-- AIM OF THE EXERCISE --
Leave the pictures out. Retype exactly the lines below from the one containing "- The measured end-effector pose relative" through the one containing "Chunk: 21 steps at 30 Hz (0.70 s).", and no others.
___ RECORD SET ___
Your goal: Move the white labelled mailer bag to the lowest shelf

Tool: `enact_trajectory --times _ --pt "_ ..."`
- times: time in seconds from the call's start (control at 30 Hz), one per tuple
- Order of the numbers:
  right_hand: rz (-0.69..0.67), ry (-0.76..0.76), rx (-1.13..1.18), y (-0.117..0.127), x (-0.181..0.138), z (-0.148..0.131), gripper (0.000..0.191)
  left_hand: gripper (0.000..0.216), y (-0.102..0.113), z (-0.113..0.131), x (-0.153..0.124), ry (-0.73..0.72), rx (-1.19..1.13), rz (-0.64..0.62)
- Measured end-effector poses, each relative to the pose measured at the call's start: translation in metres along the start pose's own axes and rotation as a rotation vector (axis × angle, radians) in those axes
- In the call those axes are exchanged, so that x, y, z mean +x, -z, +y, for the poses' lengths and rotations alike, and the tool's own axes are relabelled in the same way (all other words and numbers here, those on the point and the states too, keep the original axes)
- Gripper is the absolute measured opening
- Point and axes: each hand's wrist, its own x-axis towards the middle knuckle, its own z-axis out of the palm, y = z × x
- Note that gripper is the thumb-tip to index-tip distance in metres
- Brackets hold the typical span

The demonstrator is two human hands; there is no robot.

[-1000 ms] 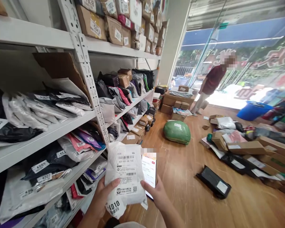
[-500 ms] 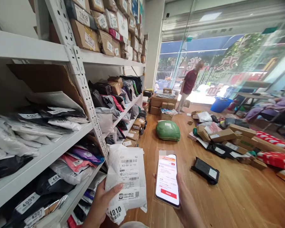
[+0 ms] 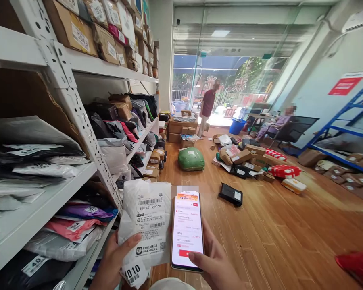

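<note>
Two hands work beside the shelf rack (image 3: 78,121). Left hand (image 3: 113,262) pinches a white parcel bag (image 3: 145,217), label "820-C01-00-155", tag "4010". Right hand (image 3: 213,262) cradles a smartphone (image 3: 187,229), thumb pressed on its red button.

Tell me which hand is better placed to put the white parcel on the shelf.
The left hand, probably. It already holds the parcel and is on the side of the shelf. The right hand holds the phone, farther from the shelf.
</note>
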Motion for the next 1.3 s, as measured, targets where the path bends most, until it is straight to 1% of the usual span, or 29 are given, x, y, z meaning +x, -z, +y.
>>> enact_trajectory --times 0.1,0.23,0.4,0.57,0.73,0.83,0.9,1.03,1.1,1.2,1.3 --pt "0.019 0.041 -0.008 0.000 -0.003 0.008 0.109 0.078 0.004 0.003 -0.004 0.006 0.008 0.001" --pt "0.000 0.036 -0.016 -0.004 -0.009 0.014 0.110 0.084 0.009 0.004 -0.011 -0.006 0.010 0.026" --pt "0.050 0.066 0.002 -0.011 -0.016 0.020 0.111 0.075 0.020 0.000 -0.010 -0.030 0.025 -0.002" --pt "0.061 0.061 -0.015 -0.015 -0.019 0.023 0.112 0.076 0.026 -0.002 -0.011 -0.015 0.014 -0.010" --pt "0.017 0.060 -0.067 -0.004 -0.022 0.029 0.105 0.072 0.033 -0.006 -0.010 -0.039 0.011 -0.025" --pt "0.052 0.030 -0.090 0.004 -0.023 0.032 0.099 0.066 0.038 -0.008 -0.008 -0.066 0.009 -0.055" --pt "0.076 0.021 -0.079 0.004 -0.023 0.032 0.099 0.065 0.039 -0.008 -0.009 -0.074 0.011 -0.044" --pt "0.047 0.018 -0.060 -0.001 -0.023 0.028 0.108 0.064 0.036 -0.005 -0.014 -0.066 -0.014 -0.016" --pt "0.064 0.023 -0.063 -0.001 -0.024 0.028 0.111 0.065 0.035 -0.004 -0.016 -0.058 -0.031 -0.017" --pt "0.100 0.028 -0.098 0.001 -0.024 0.028 0.108 0.063 0.033 -0.003 -0.017 -0.066 -0.026 -0.011" --pt "0.081 0.024 -0.122 0.002 -0.024 0.029 0.104 0.064 0.034 -0.003 -0.017 -0.071 -0.025 -0.003"
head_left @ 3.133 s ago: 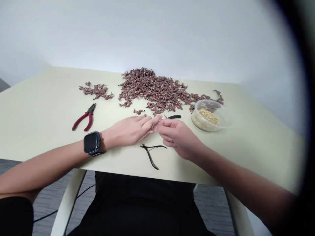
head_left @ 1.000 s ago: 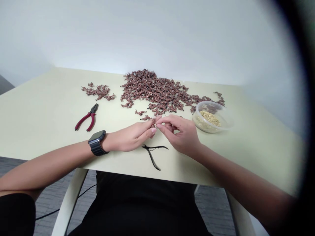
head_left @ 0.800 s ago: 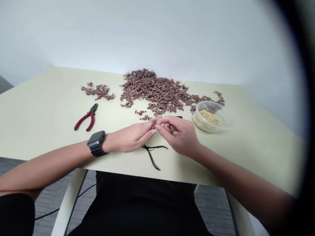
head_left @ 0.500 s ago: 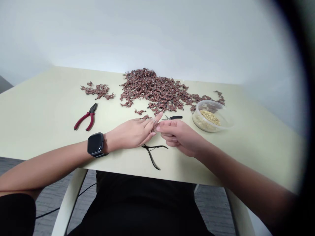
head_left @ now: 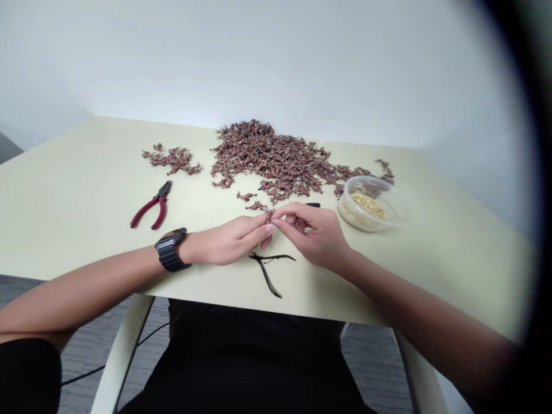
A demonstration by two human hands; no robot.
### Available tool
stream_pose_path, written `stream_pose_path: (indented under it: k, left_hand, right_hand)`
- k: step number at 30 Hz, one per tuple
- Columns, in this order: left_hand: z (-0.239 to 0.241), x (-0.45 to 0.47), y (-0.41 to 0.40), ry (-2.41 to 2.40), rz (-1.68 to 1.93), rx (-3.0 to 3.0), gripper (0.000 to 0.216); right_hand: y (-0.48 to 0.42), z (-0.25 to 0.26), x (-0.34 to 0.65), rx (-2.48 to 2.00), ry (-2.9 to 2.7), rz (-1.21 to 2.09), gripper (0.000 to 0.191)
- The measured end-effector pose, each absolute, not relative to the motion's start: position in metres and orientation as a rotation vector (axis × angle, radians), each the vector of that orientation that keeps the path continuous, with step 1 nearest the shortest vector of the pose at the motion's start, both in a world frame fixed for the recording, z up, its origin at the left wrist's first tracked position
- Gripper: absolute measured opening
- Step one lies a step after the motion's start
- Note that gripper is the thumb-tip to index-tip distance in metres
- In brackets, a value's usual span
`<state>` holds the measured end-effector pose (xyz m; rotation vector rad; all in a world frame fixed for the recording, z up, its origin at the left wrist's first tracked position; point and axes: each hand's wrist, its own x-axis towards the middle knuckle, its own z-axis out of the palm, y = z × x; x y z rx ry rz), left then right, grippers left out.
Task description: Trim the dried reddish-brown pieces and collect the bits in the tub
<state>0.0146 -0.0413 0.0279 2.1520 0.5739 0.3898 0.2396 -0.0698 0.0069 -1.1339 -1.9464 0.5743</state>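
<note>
Between the thumb and fingers of my left hand (head_left: 235, 238) is a small brown horse figurine (head_left: 269, 214), mostly covered by the fingertips. My right hand (head_left: 317, 233) pinches at the same figurine with thumb and forefinger; any smaller part in that pinch is too small to make out. Just below the hands lie dark-handled nippers (head_left: 268, 276). Behind my right hand a black handle (head_left: 314, 204) of another tool shows, the rest of it hidden. Two loose figurines (head_left: 257, 206) rest just beyond my left fingers.
A large heap of brown figurines (head_left: 267, 155) spreads over the back of the pale table (head_left: 86, 230). To its left is a smaller pile (head_left: 175, 159). Red-handled pliers (head_left: 150, 208) lie at left. At right stands a clear round tub (head_left: 351, 215) with gold-coloured bits (head_left: 368, 205).
My left hand has rolled from palm down to thumb up, turning the figurine. My right hand has shifted slightly, its thumb and forefinger now reaching in, and covers more of the black-handled tool.
</note>
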Motion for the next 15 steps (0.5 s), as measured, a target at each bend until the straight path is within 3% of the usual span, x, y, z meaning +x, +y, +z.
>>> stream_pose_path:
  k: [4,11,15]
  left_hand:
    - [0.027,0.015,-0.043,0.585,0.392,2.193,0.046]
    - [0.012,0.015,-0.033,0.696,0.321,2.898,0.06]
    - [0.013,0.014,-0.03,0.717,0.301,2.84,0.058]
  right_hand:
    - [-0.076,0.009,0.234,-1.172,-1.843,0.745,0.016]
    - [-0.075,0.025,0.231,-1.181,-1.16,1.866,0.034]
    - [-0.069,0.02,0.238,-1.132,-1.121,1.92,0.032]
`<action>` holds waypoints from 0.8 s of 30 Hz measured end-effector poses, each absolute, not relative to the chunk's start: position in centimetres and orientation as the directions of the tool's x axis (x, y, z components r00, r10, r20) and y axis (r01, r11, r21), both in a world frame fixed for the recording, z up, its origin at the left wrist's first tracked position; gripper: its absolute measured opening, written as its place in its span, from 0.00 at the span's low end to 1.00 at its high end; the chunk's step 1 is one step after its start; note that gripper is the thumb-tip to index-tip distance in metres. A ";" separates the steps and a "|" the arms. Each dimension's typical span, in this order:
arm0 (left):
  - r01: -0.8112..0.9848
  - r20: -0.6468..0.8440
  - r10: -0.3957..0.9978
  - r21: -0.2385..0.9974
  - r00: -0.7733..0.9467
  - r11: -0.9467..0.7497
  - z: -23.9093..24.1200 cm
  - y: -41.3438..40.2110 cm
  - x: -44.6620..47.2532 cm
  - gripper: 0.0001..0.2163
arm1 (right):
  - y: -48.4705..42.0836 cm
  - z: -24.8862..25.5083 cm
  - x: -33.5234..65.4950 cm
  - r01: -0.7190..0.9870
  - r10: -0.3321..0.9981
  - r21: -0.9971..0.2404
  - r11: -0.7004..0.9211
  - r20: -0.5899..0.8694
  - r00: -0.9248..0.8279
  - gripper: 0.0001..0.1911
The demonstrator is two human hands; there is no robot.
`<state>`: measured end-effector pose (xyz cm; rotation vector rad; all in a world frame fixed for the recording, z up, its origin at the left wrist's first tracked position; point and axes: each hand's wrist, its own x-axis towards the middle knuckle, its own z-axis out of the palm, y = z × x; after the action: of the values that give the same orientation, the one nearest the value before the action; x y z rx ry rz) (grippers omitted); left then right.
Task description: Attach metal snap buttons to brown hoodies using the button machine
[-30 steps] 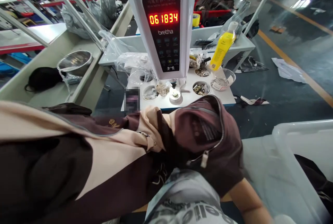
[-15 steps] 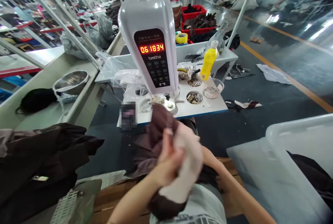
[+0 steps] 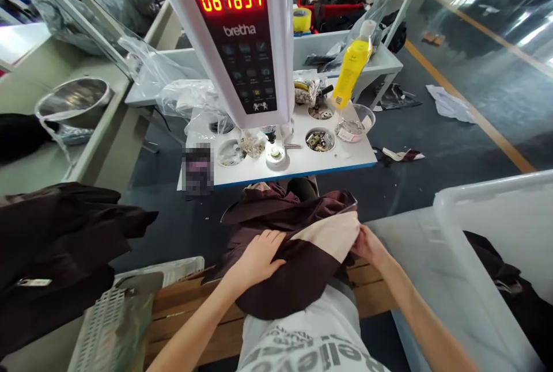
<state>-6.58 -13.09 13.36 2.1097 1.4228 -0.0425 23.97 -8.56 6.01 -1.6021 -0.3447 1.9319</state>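
A dark brown garment [image 3: 298, 280] with a pale beige panel [image 3: 332, 235] lies spread across my lap. My left hand [image 3: 260, 257] rests on the brown cloth, fingers stretched out and thumb apart. At the right edge of the beige panel, my right hand [image 3: 367, 243] has its fingers closed on the cloth; the fingertips are partly hidden by the fabric. Just beyond the garment stands a snap-press machine [image 3: 276, 72] with a lit red number display. Its small round die [image 3: 275, 156] sits on the white worktop [image 3: 259, 173], apart from both hands.
Metal fasteners [image 3: 320, 140] fill a round well in the worktop. A yellow bottle [image 3: 352, 69] stands behind a clear plastic tub [image 3: 355, 124]. Dark garments [image 3: 64, 234] are heaped on the left. A large white bin [image 3: 449, 199] with dark cloth inside stands on the right.
The garment has come down from in front of the machine and is spread over my lap. My left hand has gone from gripping it to lying flat. The view has tilted down.
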 end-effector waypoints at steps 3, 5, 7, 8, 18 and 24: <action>0.874 -0.434 0.814 0.455 0.386 -0.172 14.2 -13.8 -7.3 0.10 | -8.5 7.8 24.1 -0.324 0.570 -0.502 -0.802 -0.806 -0.162 0.29; 0.793 -0.452 0.805 0.609 0.384 -0.037 15.5 -14.1 -5.8 0.14 | -8.7 9.3 22.5 -0.254 0.573 -0.518 -0.817 -0.779 -0.255 0.28; 0.609 -0.465 0.766 0.784 0.445 0.122 17.1 -14.0 -3.6 0.15 | -8.7 10.1 19.8 -0.067 0.611 -0.623 -0.779 -0.732 -0.301 0.28; 0.519 -0.459 0.733 0.838 0.502 0.170 17.7 -13.8 -2.6 0.16 | -8.7 10.0 18.3 0.061 0.659 -0.699 -0.713 -0.697 -0.284 0.31; 0.801 -0.365 0.827 0.577 0.428 -0.160 12.8 -15.7 -11.5 0.36 | -6.5 7.0 15.8 0.410 0.919 -0.879 -0.244 -0.344 -0.191 0.28; 0.897 -0.395 0.854 0.409 0.340 -0.168 12.3 -17.7 -12.6 0.15 | -2.3 8.2 16.4 -0.108 0.924 -0.923 -0.369 -0.377 0.062 0.18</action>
<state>-12.62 -17.72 12.34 2.0303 1.5255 -0.0968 16.42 -2.29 8.21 -1.4460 -0.8711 1.4622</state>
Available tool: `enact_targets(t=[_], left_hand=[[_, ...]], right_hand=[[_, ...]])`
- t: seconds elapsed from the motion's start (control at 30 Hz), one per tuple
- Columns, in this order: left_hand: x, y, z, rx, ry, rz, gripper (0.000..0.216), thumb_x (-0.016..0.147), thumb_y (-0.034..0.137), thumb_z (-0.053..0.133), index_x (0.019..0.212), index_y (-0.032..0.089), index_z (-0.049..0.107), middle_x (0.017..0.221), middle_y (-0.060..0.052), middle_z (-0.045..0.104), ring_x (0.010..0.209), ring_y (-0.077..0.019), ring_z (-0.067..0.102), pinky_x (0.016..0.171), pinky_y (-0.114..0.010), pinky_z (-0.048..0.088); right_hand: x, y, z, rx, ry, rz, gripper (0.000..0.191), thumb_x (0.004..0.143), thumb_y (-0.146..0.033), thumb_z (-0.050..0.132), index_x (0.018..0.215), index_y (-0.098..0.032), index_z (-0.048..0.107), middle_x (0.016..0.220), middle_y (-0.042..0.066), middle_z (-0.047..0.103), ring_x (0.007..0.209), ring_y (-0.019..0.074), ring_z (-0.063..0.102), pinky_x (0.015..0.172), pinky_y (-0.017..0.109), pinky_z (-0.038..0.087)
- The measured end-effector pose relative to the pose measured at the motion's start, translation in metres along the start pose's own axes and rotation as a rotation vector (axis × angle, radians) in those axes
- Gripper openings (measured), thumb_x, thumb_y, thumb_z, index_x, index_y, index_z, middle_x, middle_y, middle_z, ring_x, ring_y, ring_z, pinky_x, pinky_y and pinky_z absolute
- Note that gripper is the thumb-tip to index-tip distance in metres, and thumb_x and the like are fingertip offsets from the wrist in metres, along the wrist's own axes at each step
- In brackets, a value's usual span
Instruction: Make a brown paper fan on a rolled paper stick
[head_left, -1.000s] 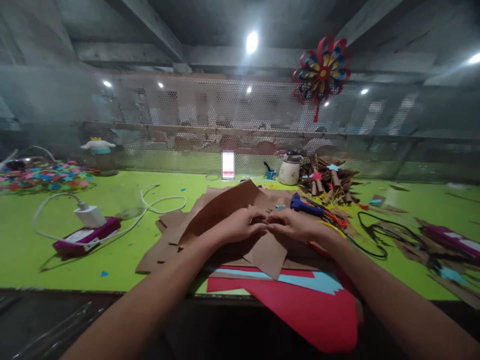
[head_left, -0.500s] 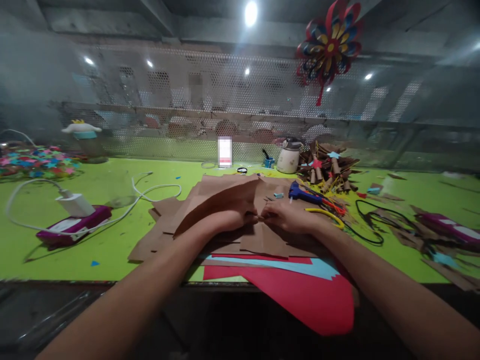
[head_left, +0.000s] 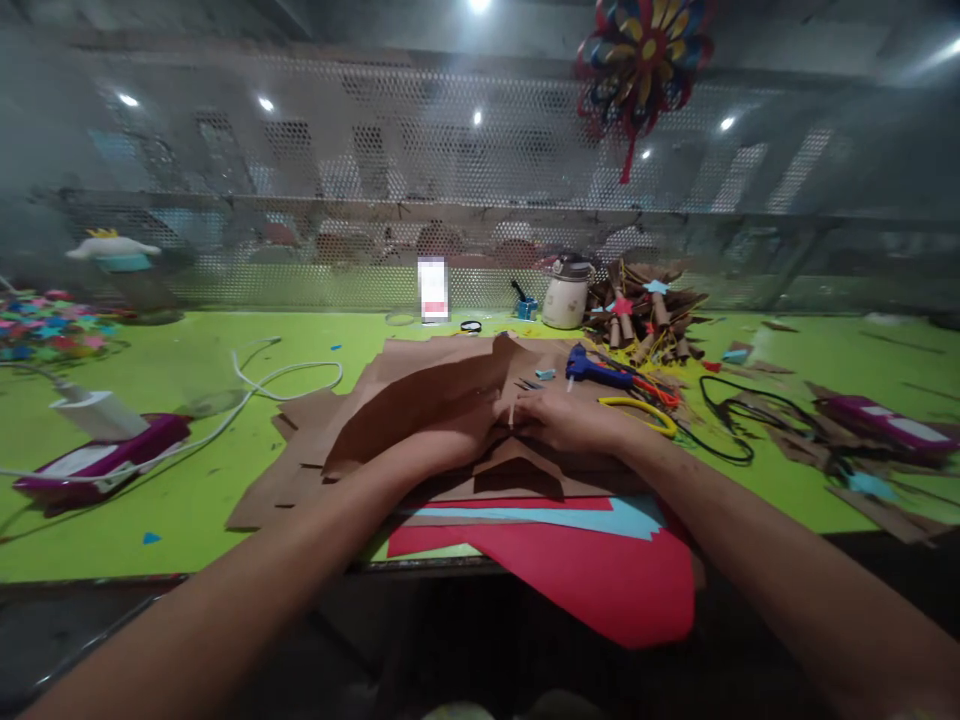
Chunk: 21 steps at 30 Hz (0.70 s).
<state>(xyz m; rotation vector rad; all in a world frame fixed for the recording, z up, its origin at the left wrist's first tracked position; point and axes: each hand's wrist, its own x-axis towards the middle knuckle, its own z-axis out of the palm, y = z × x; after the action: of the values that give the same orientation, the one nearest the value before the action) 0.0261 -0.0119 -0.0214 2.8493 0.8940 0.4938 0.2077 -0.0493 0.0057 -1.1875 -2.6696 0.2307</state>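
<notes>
A sheet of brown kraft paper point(head_left: 427, 405) bends up in a curve at the middle of the table, on top of a stack of similar brown sheets point(head_left: 259, 500). My left hand point(head_left: 478, 437) grips it with curled fingers, partly hidden by the wrist and the paper. Close beside it, my right hand point(head_left: 559, 420) pinches the same sheet, and a narrow edge shows upright between the fingertips. In front of both hands, the paper's near part is creased into a low peak. Red paper point(head_left: 600, 580) and light blue paper point(head_left: 592, 520) stick out under the stack, with the red overhanging the table edge.
A blue glue gun point(head_left: 600, 370) and yellow-handled scissors point(head_left: 645, 412) lie right of my hands. Behind them are a white jar point(head_left: 565, 295) and a pile of brown paper rolls point(head_left: 652, 320). A purple power strip point(head_left: 105, 455) with a white cable is at left.
The near part of the brown sheet, flatter before, now buckles up into a peak below my hands. Both hands stay together on the paper. The whole view has shifted slightly.
</notes>
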Motion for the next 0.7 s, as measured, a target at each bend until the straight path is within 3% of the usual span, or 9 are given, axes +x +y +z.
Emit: enact_targets(t=[0.13, 0.27, 0.43, 0.7], left_hand=[[-0.002, -0.003, -0.002, -0.026, -0.021, -0.055, 0.018, 0.084, 0.03, 0.045, 0.076, 0.016, 0.054, 0.074, -0.003, 0.055, 0.066, -0.0149, 0.046, 0.061, -0.027, 0.036], [-0.002, -0.001, -0.012, -0.047, -0.128, 0.012, 0.018, 0.084, 0.023, 0.043, 0.071, 0.016, 0.053, 0.066, -0.001, 0.052, 0.059, -0.0125, 0.04, 0.056, -0.025, 0.031], [-0.002, 0.005, -0.025, 0.001, -0.183, 0.011, 0.017, 0.08, 0.017, 0.043, 0.069, 0.015, 0.056, 0.066, -0.001, 0.055, 0.06, -0.0125, 0.041, 0.059, -0.026, 0.031], [-0.007, 0.009, -0.033, -0.012, -0.221, -0.005, 0.019, 0.081, 0.016, 0.042, 0.076, 0.017, 0.06, 0.073, -0.002, 0.059, 0.064, -0.0137, 0.045, 0.061, -0.026, 0.033]], right_hand=[[-0.003, 0.005, -0.004, -0.041, -0.038, 0.002, 0.015, 0.078, -0.008, 0.051, 0.086, -0.015, 0.062, 0.085, 0.007, 0.064, 0.075, 0.0162, 0.056, 0.064, 0.023, 0.038], [-0.005, 0.007, -0.006, -0.074, -0.066, -0.012, 0.018, 0.076, -0.006, 0.051, 0.088, -0.016, 0.06, 0.085, 0.007, 0.064, 0.075, 0.0166, 0.055, 0.063, 0.023, 0.038], [-0.009, 0.007, -0.01, -0.041, -0.107, -0.005, 0.028, 0.071, 0.001, 0.049, 0.091, -0.017, 0.058, 0.09, 0.006, 0.063, 0.077, 0.0156, 0.055, 0.061, 0.022, 0.037], [-0.015, 0.003, -0.019, -0.14, -0.195, 0.059, 0.024, 0.071, -0.001, 0.05, 0.089, -0.015, 0.057, 0.086, 0.006, 0.062, 0.072, 0.0154, 0.053, 0.057, 0.022, 0.034]])
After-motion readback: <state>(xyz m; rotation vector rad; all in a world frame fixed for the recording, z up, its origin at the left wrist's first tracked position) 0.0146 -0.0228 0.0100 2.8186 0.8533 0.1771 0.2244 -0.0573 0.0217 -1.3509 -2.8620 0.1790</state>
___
-- RESPONSE BELOW --
- The measured end-effector pose relative to the pose measured at the motion's start, translation in metres along the start pose's own axes and rotation as a rotation vector (axis × angle, radians) in those axes
- Gripper openings (measured), thumb_x, thumb_y, thumb_z, index_x, index_y, index_z, middle_x, middle_y, middle_z, ring_x, ring_y, ring_z, pinky_x, pinky_y and pinky_z absolute
- Note that gripper is the thumb-tip to index-tip distance in metres, and thumb_x and the like are fingertip offsets from the wrist in metres, along the wrist's own axes at each step
- In brackets, a value's usual span
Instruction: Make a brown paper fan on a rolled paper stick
[head_left, -1.000s] 
[head_left, -0.500s] 
[head_left, +0.000s] 
Chunk: 21 steps at 30 Hz (0.70 s).

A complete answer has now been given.